EXERCISE BRIEF: Among the lines below, restate word for word only those from the line with "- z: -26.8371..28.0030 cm" through the line with "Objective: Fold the", with both end lines kept.

COLLECTED MATERIAL:
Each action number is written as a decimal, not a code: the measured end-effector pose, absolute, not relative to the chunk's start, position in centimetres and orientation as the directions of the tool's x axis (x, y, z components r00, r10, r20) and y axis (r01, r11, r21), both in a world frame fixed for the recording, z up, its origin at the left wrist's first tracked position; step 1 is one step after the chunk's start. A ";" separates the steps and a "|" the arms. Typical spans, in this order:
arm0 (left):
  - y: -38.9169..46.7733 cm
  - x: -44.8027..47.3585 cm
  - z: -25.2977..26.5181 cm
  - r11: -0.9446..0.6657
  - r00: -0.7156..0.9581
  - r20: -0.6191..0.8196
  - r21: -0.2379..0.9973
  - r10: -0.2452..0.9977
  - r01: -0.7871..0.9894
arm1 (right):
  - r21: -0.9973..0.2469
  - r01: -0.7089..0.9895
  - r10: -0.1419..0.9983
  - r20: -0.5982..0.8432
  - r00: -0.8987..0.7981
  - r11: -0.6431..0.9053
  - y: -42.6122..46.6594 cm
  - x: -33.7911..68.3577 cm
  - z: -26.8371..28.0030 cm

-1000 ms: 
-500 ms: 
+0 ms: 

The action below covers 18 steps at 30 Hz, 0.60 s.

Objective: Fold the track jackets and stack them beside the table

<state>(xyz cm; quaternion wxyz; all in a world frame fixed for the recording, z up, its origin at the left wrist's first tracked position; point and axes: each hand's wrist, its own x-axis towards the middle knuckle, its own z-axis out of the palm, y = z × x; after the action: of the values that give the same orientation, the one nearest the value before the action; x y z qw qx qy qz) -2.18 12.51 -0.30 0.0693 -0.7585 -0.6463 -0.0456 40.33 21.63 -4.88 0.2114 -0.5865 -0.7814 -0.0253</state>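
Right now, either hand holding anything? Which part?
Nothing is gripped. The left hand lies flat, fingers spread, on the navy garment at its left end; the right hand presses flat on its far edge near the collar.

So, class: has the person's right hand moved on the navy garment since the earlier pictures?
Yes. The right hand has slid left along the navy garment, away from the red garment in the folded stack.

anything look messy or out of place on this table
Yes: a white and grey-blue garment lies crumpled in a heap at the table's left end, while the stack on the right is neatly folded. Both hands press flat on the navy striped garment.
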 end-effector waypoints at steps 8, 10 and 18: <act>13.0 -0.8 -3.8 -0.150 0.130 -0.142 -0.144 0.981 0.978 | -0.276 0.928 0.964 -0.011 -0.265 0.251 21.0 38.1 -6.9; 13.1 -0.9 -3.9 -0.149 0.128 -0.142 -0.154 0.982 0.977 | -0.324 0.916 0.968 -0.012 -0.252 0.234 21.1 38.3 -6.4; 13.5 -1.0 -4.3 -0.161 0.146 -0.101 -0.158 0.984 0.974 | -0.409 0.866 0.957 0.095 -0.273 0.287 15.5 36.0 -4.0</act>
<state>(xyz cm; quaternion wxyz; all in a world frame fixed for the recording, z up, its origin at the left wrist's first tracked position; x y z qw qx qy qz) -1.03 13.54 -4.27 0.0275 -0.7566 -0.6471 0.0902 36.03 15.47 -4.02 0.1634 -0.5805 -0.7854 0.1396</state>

SOLUTION TO THIS PROBLEM:
  - z: -26.8371..28.0030 cm

-1000 ms: 
-500 ms: 
+0 ms: 

The action below covers 18 steps at 30 Hz, 0.60 s.

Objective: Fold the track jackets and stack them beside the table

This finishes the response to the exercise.